El problema es que la adultez es una excelente época para tener una infancia. El niño no es independiente. Todo es prohibición y limitación. Tenemos tutores en todo momento. De hecho, la infancia no es tan ideal como pensamos. Los niños saben esto. ¿Cuál es el deseo de un niño? Crecer. No es secreto. El deseo de un niño es ser un adulto. ¿Por qué? Por la libertad. Los adultos pueden hacer y deshacer a placer.
Se supone que todos debemos cumplir con un libreto. Muchos son brillantes con el papel. Mis respetos y mi admiración para estas excepcionales personas. Otros, sin embargo, somos un auténtico desastre en eso de la normalidad.

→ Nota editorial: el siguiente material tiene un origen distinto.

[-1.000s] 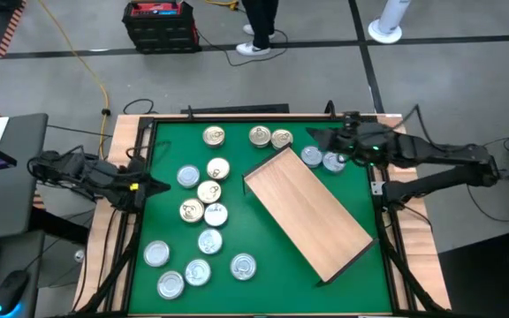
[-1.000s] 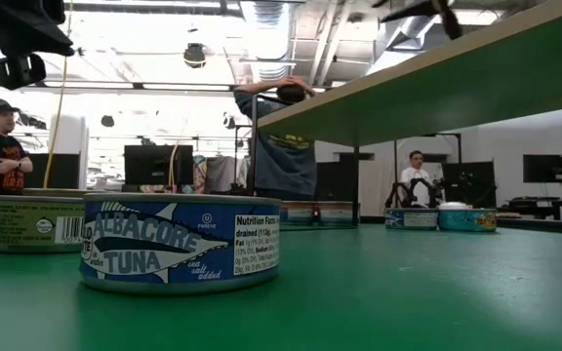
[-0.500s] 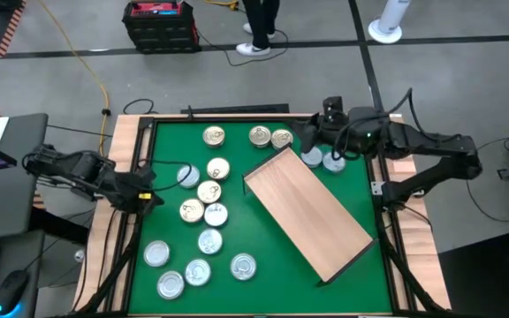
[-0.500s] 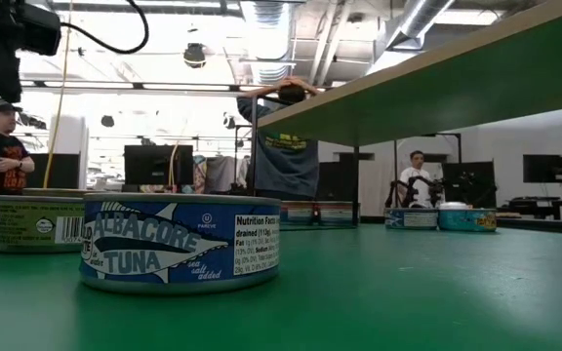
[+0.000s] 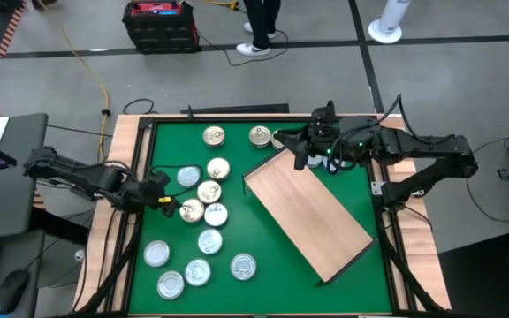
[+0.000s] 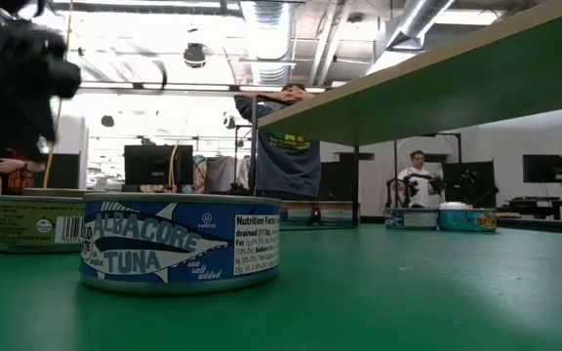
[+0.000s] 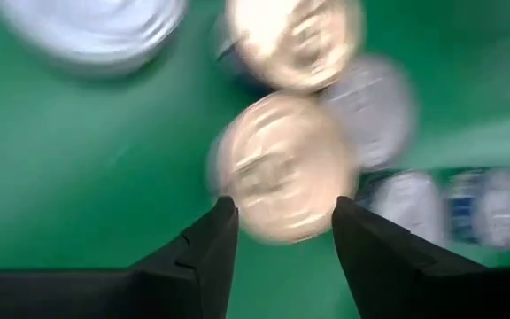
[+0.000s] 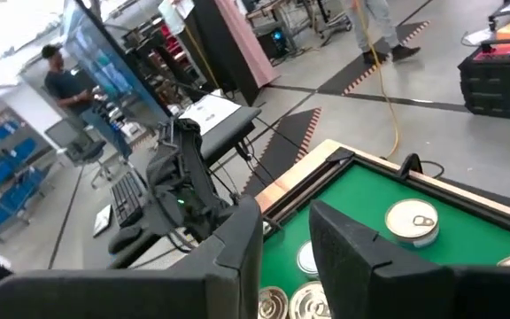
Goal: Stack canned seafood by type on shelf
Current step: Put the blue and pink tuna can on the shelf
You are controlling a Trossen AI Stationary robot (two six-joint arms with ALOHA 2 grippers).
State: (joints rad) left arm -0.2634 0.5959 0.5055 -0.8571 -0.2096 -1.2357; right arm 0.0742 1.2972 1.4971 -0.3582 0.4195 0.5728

Somos de lo peor con lo convencional. No hay nada heroico o particularmente noble con nuestra incapacidad de adaptación. Es, simplemente, eso: Incapacidad de adaptación. El mundo y sus maneras. No es nada fácil la vida social. Siento que la única solución feliz en este meollo es la aceptación total de nuestra condición singular.
Vivir la vida con los ojos de un niño. ¿Qué significa? El disfrute de las cosas simples. Una búsqueda constante por la gran experiencia. La tranquila sencillez de una vida sin ataduras. No es una vida para todos, pero es la vida de algunos. No es una vida perfecta. Pero es una vida. No siempre es cálida. Y, a veces, la soledad es demasiada. Pero debo confesar que sí tiene su encanto eso de ser un arrogante niño grande. El adolescente carece de muchas cosas. No obstante, es rico en sueños y esperanzas.